Saturday, March 1, 2008

File This One Under "WHAT THE HELL WERE YOU THINKING, STUDENT?"

After teaching my last class of the week on Thursday night, I went back to my office and started packing up my things. I also checked my e-mail one last time. I had a new message from one of my students. It was a reply to an e-mail I'd sent the day before that reminded my students to do some careful brainstorming over the weekend so they would come to class on Monday with topics to research during our library instruction day.

I wondered what a student had to say in reply to that straightforward e-mail, and so I popped it open. It was short--just one sentence long. It said:

how about we go out on a date and we can do all the brainstorming we need too.

There are many things I could say about this (nice grammar, buddy!), but I am confused and don't exactly know what to think about it.

First of all, the student didn't sign his name to this e-mail. Did he think I didn't know who he was? I have to hope that's not true, since at the beginning of the year I made a list of each student's e-mail address so I can input those addresses into a distribution list. All I had to do after I read this student's e-mail was open up that list, find that particular e-mail address, slide my finger on over to the name it corresponded to, and--poof!--there it was. His name. Not a very James Bond-worthy move on his part.

Maybe it was a joke. Maybe it wasn't. Maybe he didn't sign his name not because he was trying to be clever and anonymous but because most of my students these days compose half-assed e-mails that ignore all rules of good correspondence. Maybe his no-name sign-off was normal. I have no idea.

If he did not intend to be anonymous, I have to question this student's sanity. After all, it's not even mid-semester yet, and already he's hitting on his instructor. What did he think could happen? Did he think after class he'd saunter up to me, sling an arm around my waist, and march me out the door to dinner at Taco Bell? Did he think we could sit in the local coffee shop and work on his essay together? Did he think he could raise his hand during class and say, "Hey, sugar, come on over here and help me with this paragraph, okay?"

I swear there is something strange brewing in the water around here this semester. Something strange is falling through the air, coming down with the snow, blanketing itself over the town. This season has made everyone a little looser, a little more off-balance in their heads. I can't wait for sun, for green lawns, for the smell of ocean to knock everyone back to the way they used to be.

4 comments:

Casey Sween said...

Really. I can't handle it anymore. What is wrong with students these days?

Kristin said...

Dude I'm totally with you. What the hell is up with them? I'd love to swap stories with you sometime! Come back to Minne and let's shop for boots and drink!

Jason said...

It was probably the student-email version of a drunk-dial.

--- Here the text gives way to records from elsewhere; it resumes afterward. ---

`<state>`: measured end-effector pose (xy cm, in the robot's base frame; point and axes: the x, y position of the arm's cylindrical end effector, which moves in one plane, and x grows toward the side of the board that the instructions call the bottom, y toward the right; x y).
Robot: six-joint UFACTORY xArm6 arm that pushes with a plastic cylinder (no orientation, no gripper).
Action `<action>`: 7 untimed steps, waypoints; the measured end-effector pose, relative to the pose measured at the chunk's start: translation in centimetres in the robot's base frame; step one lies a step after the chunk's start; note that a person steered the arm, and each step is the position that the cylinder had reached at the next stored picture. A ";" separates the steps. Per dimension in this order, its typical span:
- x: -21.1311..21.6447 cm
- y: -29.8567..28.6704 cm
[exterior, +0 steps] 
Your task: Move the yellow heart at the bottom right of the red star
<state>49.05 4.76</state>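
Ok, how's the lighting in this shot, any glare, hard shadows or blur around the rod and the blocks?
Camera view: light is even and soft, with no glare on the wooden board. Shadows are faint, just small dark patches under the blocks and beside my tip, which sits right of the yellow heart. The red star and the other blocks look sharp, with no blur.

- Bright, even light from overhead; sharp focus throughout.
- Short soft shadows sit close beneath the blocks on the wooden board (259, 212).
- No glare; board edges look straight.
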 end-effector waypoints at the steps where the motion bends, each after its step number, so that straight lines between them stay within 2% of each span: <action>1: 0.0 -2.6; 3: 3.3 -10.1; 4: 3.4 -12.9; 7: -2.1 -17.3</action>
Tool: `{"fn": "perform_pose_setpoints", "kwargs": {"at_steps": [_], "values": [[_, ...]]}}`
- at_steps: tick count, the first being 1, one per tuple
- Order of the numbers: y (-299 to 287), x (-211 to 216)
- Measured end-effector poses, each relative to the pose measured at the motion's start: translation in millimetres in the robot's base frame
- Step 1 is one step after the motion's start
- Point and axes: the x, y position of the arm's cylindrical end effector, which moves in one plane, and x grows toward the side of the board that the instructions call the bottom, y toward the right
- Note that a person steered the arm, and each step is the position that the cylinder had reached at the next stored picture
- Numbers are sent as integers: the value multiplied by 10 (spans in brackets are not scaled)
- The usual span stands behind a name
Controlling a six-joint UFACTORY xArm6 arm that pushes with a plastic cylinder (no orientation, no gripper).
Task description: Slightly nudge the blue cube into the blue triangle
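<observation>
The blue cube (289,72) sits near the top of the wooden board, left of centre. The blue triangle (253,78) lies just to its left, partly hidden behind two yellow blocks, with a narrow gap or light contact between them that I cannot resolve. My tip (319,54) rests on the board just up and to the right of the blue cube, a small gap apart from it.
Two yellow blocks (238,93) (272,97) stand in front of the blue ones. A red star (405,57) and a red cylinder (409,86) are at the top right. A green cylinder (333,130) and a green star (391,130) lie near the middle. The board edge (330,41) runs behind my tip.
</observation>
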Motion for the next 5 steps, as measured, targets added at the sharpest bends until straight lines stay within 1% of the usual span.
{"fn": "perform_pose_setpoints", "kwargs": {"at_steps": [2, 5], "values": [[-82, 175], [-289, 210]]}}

"My English teesher's hot."
"Callerdood."
"Dood."
"Dooit."
"Can't. She knows my voice. Sees it evryday."
"Then emailerdood."
"Kay."

And that's how it happened.

Jess said...

Kristin--

I watched an episode of What Not to Wear the other day, and it was set in the Mall of America, and I almost died because I wanted to be there so much. I need to shop. We should shop.

Jason--

You're probably right. I think he's half drunk when he comes to school anyway. Classy.